1. Come si e' anticipato in fatto, l'articolo 38, del d.l. n. 133 del 2014, convertito con modifiche dalla legge n. 164 del 2014, contempla un vero e proprio piano integrato nazionale per la valorizzazione delle risorse energetiche nazionali mediante attivita' di prospezione, ricerca e coltivazione di idrocarburi e quelle di stoccaggio sotterraneo di gas naturale. La norma stabilisce, infatti, che le attivita' inserite nel D.P.C.M. di cui al comma 1-bis, sono qualificate come attivita' che rivestono carattere di interesse strategico e sono di pubblica utilita', urgenti e indifferibili. L'espletamento delle predette attivita' e' subordinata alla predisposizione di un piano delle aree in cui sono consentite le attivita' sopra richiamate, da parte del Ministro dello sviluppo economico, con proprio decreto, sentito il Ministro dell'ambiente e della tutela del territorio.

Insomma, quello individuato dalla norma impugnata costituisce un vero e proprio atto di pianificazione in materia di risorse energetiche, che pertanto, ha un significativo impatto sull'ambiente.

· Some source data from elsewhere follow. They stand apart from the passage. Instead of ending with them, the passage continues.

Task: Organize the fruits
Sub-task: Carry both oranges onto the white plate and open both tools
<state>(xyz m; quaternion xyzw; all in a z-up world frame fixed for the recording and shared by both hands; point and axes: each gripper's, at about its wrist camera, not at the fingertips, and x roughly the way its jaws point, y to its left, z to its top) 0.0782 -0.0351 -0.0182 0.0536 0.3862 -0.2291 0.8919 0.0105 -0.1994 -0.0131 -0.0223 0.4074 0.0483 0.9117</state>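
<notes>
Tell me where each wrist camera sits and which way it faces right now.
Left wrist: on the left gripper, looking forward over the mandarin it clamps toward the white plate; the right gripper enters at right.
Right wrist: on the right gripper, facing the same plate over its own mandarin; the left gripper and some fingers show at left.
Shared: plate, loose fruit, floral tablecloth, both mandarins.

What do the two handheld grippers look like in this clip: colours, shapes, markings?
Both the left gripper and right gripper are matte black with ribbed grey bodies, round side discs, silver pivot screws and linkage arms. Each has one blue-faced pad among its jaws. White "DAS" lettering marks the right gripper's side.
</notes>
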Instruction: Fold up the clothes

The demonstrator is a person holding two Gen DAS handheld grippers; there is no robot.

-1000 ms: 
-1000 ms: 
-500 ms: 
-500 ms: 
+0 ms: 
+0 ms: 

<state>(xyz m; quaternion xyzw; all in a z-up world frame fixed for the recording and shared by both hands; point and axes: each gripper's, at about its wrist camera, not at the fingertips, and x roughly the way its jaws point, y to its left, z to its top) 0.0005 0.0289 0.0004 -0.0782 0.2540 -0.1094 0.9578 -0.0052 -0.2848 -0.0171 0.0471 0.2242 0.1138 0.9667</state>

In quanto tale, allora, alla luce della Direttiva 2001/ 42/CE, trasposta nell'ordinamento italiano dal d.lgs. n. 152/2006, al fine di garantire un elevato livello di protezione dell'ambiente e contribuire all'integrazione di considerazioni ambientali all'atto dell'elaborazione, dell'adozione e approvazione dell'atto di pianificazione in materia di risorse energetiche, e, per assicurare che i programmi siano coerenti alle condizioni per uno sviluppo sostenibile, detto piano avrebbe dovuto essere assoggettato alla valutazione ambientale strategica, la quale deve precedere, ex art. 3, par. 2, lett. a), della citata Direttiva, "tutti i piani e i programmi che sono elaborati (...) per i settori (...) energetico" (negli stessi termini dispone l'art. 6, comma 2, lett. a), dell'attuativo d.lgs. n. 152/2006).

Infatti, la valutazione ambientale strategica si applica ai piani e programmi che possono avere impatti significativi sull'ambiente e sul patrimonio culturale, e tra questi vi rientra, esplicitamente, il settore energetico.

Ancora, l'articolo 4 della Direttiva, rubricato "Obblighi generali", stabilisce che "la valutazione ambientale di cui all'articolo 3 deve essere effettuata durante la fase preparatoria del piano o del programma ed anteriormente alla sua adozione o all'avvio della relativa procedura legislativa". La peculiarita' della VAS consiste, infatti, nella sua esecuzione durante la fase preparatoria del programma ed anteriormente alla sua approvazione in sede legislativa o amministrativa, al fine di consentire la contemporanea valutazione delle conseguenze delle azioni proposte sul piano ambientale, fin dall'origine del procedimento decisionale.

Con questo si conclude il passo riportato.